* [The input]
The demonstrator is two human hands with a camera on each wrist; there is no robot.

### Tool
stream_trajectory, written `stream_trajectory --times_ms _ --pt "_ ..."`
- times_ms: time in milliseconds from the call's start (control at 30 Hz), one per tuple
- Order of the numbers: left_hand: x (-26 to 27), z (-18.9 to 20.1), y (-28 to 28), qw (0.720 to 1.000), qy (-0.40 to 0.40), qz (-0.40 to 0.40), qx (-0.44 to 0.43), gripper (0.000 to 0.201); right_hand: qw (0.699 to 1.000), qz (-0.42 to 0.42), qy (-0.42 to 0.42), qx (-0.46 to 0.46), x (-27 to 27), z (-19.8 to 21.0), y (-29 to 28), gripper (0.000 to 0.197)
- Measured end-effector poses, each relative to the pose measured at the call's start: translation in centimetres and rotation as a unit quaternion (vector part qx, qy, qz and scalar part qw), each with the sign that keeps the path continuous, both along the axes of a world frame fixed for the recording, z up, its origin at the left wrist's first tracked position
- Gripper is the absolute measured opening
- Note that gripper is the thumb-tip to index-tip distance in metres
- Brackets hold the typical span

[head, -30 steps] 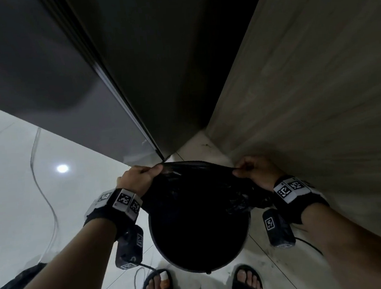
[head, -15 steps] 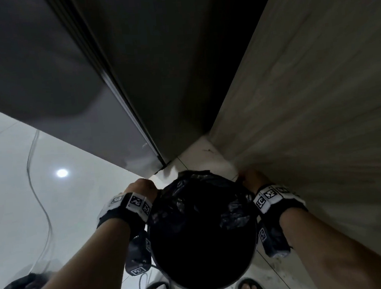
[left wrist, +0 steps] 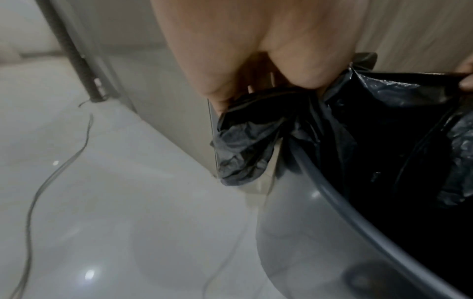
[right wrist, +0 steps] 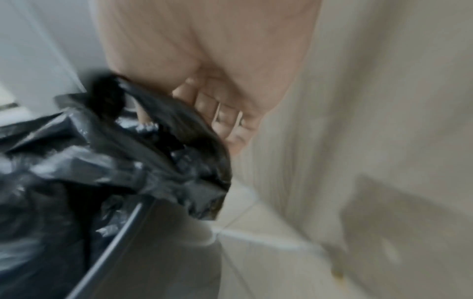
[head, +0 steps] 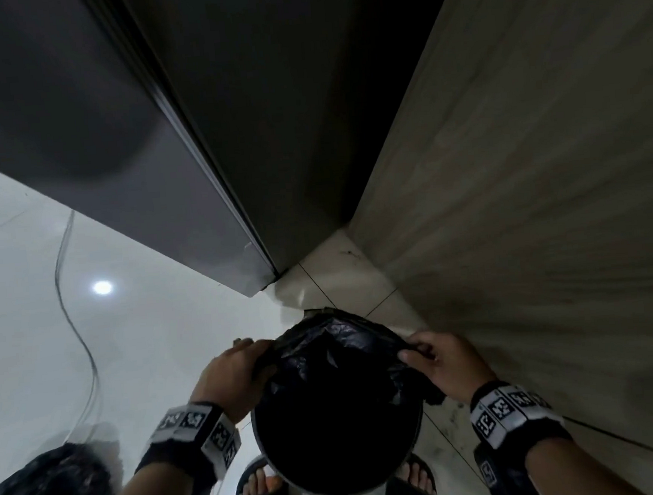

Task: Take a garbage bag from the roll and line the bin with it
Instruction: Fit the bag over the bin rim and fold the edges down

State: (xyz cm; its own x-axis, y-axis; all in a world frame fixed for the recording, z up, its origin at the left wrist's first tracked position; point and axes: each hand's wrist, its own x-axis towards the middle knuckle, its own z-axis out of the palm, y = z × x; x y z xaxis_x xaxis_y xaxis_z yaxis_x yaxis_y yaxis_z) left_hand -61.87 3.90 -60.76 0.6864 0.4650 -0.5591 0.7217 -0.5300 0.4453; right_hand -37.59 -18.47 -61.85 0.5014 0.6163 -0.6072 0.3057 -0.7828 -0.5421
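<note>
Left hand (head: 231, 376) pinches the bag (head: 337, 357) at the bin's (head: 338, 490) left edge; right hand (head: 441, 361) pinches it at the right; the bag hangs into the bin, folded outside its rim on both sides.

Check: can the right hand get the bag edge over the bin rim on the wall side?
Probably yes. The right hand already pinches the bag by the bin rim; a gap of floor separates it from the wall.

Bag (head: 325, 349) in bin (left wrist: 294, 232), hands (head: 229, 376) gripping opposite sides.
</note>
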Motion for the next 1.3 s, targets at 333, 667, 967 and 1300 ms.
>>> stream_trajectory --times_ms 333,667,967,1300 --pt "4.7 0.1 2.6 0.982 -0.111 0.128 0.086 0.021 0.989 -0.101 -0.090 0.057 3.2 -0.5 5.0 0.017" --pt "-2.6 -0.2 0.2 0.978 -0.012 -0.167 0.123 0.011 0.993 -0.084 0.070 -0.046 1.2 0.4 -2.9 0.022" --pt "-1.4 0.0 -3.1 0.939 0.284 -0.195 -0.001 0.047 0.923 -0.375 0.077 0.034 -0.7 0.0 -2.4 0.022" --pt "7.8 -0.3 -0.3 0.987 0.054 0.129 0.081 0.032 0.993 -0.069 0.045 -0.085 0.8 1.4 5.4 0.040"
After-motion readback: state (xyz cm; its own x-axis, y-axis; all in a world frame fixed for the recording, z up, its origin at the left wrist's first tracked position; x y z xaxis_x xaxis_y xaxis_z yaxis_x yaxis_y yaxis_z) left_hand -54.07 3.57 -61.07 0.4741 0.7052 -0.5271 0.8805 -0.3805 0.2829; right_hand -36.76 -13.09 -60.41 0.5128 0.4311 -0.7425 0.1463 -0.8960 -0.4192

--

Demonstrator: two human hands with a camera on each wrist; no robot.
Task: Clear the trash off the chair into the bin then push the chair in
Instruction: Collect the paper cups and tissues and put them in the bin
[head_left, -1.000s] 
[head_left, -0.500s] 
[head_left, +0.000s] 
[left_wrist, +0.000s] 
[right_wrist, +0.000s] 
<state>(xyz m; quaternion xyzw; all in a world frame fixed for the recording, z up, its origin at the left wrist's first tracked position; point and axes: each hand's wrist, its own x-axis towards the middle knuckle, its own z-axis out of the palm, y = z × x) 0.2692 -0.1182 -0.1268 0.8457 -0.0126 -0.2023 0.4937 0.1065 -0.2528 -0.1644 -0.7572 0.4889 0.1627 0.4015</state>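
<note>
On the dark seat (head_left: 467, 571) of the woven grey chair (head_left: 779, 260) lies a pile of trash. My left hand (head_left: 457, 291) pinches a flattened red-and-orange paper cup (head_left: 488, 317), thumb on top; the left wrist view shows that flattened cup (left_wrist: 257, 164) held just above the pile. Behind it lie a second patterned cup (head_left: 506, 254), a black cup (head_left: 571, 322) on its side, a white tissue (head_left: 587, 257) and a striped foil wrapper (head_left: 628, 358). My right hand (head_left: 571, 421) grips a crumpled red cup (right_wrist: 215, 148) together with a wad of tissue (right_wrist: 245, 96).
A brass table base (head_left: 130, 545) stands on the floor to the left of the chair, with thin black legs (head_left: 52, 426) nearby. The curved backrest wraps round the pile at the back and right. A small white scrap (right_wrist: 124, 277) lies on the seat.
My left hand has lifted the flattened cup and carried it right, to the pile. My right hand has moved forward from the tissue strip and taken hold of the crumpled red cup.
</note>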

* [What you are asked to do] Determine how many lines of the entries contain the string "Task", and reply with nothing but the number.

* [Problem solution] 2